▶ **What you need to do**
How many lines in these records include the string "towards"? Reply with that number alone.

▶ **Data listing**
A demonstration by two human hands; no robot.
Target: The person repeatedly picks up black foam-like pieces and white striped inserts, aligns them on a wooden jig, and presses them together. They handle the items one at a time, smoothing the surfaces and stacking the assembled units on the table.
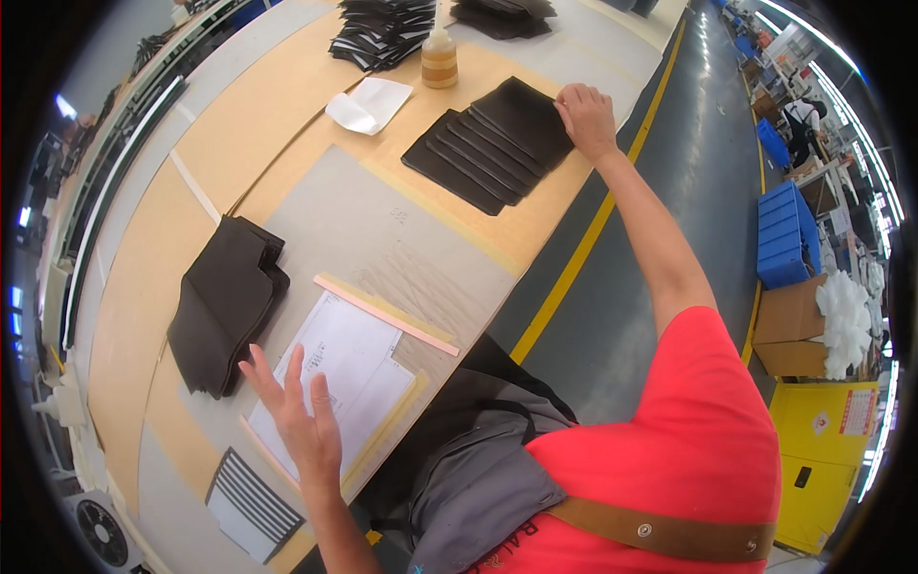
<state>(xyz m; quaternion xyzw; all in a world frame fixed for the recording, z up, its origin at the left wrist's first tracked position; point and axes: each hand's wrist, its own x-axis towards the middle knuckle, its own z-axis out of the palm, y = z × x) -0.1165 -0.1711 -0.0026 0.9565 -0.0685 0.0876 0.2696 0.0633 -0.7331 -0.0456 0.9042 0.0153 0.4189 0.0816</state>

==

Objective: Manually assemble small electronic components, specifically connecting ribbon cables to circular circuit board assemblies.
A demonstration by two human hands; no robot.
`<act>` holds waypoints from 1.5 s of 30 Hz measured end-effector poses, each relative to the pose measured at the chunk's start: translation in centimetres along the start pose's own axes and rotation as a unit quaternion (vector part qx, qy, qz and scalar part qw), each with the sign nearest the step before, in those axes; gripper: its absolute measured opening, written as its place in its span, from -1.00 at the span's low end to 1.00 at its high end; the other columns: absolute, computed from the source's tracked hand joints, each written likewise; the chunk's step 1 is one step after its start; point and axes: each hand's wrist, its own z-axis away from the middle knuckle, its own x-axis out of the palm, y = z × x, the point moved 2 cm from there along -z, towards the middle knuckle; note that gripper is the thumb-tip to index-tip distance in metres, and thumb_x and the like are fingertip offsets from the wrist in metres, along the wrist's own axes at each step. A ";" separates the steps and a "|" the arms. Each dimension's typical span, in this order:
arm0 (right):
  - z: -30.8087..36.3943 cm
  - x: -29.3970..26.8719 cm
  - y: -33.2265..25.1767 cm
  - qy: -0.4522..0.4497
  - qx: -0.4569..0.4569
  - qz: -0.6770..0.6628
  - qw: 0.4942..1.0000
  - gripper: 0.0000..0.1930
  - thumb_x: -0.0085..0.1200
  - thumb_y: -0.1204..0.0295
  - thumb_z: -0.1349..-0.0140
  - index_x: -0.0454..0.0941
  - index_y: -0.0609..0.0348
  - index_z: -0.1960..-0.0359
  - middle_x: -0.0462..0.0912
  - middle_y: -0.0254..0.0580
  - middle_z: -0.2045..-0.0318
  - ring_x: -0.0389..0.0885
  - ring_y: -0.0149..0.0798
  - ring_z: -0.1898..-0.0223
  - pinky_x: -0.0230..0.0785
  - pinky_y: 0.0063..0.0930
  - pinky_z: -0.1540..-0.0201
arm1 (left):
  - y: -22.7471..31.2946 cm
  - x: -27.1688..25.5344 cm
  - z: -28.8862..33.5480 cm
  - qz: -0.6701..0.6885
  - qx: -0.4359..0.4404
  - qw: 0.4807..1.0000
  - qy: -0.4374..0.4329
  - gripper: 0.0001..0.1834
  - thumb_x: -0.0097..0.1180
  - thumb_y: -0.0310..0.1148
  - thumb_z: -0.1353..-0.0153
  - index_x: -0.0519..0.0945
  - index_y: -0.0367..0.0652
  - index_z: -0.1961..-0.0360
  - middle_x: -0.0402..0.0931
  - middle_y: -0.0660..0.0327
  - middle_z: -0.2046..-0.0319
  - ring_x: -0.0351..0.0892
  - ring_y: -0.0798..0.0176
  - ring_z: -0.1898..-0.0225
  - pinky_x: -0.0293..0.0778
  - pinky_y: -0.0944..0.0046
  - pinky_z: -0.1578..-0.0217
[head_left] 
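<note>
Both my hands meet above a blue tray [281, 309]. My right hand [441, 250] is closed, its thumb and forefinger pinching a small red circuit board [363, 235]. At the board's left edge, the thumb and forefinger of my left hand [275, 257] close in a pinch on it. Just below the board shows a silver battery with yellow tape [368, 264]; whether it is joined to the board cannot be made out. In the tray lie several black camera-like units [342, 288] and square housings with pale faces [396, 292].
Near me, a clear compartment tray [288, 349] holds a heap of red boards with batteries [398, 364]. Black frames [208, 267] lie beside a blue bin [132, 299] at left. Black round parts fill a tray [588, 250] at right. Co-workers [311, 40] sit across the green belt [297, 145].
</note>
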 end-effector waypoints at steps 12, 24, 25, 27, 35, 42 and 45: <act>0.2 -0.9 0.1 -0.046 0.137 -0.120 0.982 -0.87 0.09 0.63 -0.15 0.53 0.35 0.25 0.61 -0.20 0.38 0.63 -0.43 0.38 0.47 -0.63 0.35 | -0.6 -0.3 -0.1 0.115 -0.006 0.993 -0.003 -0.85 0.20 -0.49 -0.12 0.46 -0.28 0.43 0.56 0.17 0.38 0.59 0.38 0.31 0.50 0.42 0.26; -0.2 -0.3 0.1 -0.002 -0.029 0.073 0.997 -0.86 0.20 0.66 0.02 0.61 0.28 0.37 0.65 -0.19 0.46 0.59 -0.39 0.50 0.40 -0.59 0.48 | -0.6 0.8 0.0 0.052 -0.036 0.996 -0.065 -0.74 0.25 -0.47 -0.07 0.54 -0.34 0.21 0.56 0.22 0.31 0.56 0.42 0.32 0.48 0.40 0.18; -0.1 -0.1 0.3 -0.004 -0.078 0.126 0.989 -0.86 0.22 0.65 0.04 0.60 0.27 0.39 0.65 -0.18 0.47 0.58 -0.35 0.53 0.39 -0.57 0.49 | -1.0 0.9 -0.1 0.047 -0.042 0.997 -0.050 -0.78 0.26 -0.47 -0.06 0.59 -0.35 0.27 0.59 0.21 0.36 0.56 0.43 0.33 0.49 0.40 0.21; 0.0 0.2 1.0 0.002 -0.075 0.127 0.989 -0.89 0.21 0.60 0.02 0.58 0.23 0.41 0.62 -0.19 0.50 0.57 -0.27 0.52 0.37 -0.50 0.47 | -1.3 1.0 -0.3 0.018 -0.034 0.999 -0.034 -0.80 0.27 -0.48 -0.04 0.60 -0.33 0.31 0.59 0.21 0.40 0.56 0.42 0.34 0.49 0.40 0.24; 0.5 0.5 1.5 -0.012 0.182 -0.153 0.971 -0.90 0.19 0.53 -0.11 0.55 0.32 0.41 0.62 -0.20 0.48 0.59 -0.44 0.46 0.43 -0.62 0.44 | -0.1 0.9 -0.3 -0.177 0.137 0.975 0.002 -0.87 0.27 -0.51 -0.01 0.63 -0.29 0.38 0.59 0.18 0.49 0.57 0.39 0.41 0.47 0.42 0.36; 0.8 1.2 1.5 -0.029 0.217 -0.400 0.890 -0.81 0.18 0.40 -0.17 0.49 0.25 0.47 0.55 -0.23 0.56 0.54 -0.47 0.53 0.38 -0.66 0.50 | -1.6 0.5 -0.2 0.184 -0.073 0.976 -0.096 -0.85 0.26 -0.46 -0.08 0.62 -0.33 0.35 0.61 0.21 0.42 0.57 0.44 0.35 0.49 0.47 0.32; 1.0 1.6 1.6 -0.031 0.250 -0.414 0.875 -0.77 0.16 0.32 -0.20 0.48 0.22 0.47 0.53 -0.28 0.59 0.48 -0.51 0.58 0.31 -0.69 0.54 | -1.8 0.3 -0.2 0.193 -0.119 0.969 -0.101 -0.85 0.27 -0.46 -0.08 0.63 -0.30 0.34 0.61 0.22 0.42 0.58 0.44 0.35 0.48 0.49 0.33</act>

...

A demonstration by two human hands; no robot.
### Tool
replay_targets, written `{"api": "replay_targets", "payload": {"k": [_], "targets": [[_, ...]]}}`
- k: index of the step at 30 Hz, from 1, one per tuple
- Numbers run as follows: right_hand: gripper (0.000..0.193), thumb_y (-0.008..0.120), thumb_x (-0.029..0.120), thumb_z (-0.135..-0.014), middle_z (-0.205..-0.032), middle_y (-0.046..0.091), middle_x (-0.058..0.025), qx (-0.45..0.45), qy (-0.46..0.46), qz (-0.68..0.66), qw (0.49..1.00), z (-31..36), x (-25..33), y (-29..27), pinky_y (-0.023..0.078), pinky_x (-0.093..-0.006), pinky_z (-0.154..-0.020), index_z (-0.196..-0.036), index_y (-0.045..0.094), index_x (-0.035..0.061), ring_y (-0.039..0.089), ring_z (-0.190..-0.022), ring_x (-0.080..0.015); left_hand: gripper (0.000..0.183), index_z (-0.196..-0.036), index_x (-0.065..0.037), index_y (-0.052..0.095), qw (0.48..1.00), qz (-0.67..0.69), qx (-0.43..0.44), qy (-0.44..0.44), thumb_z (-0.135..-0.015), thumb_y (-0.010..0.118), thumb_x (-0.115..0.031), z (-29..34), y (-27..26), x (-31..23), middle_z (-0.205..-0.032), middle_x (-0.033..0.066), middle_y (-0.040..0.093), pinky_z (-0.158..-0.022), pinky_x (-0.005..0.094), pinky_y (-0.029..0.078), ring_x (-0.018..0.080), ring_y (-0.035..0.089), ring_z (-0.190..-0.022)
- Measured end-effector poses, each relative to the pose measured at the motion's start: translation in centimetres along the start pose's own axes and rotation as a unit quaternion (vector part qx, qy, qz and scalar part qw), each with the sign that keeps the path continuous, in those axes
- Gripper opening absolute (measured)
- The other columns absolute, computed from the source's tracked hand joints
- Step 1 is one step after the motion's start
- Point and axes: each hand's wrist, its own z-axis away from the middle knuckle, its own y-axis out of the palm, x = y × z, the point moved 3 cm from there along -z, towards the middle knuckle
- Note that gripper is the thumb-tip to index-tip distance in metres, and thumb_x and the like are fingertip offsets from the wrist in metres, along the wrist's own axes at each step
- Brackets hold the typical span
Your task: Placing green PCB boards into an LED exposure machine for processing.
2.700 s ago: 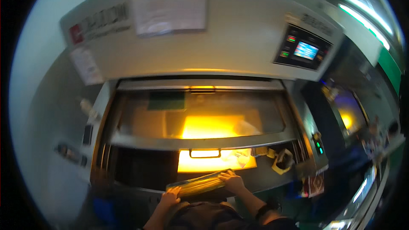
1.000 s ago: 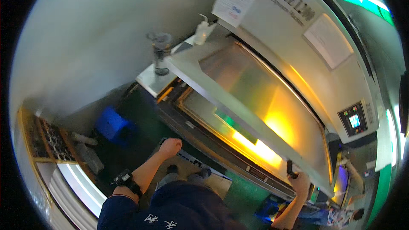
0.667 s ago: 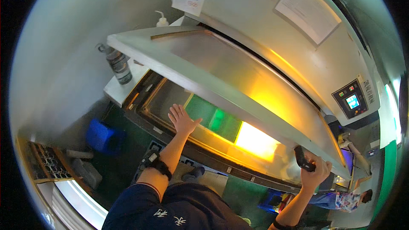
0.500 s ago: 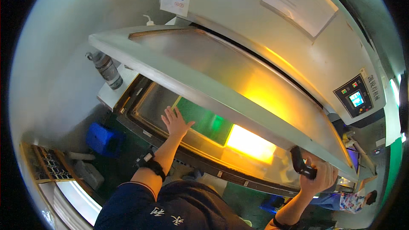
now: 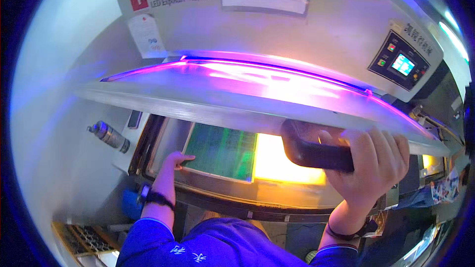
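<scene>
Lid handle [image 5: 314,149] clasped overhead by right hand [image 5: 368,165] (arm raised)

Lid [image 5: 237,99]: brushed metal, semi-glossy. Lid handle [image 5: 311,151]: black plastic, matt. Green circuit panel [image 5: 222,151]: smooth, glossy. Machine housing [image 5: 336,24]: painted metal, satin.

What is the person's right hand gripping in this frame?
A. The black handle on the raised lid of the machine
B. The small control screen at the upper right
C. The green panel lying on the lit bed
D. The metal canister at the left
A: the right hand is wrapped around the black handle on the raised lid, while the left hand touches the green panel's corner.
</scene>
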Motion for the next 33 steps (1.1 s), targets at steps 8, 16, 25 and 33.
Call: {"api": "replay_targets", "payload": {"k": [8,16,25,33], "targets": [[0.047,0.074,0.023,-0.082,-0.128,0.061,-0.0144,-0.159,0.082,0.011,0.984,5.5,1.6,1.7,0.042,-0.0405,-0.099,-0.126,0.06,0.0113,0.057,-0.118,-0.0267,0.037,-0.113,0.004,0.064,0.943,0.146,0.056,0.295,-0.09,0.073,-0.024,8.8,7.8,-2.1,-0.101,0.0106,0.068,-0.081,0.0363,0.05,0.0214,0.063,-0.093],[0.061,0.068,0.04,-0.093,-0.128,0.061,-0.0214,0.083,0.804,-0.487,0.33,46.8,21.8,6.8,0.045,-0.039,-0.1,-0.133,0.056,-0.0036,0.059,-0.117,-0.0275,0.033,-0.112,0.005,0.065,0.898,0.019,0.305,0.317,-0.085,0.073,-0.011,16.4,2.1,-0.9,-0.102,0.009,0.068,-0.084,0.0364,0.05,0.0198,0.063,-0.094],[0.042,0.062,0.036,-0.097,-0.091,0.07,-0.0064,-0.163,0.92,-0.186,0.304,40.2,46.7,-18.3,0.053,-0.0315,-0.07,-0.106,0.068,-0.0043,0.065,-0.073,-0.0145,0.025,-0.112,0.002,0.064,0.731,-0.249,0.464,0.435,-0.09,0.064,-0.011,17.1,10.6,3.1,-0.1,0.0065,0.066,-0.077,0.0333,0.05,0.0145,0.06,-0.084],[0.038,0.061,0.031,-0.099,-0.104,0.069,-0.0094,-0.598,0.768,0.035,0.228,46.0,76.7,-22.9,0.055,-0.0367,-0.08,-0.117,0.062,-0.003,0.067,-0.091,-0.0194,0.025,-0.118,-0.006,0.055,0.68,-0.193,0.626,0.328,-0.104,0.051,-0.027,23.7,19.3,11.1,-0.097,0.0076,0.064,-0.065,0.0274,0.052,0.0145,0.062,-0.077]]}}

▶ **Task response**
3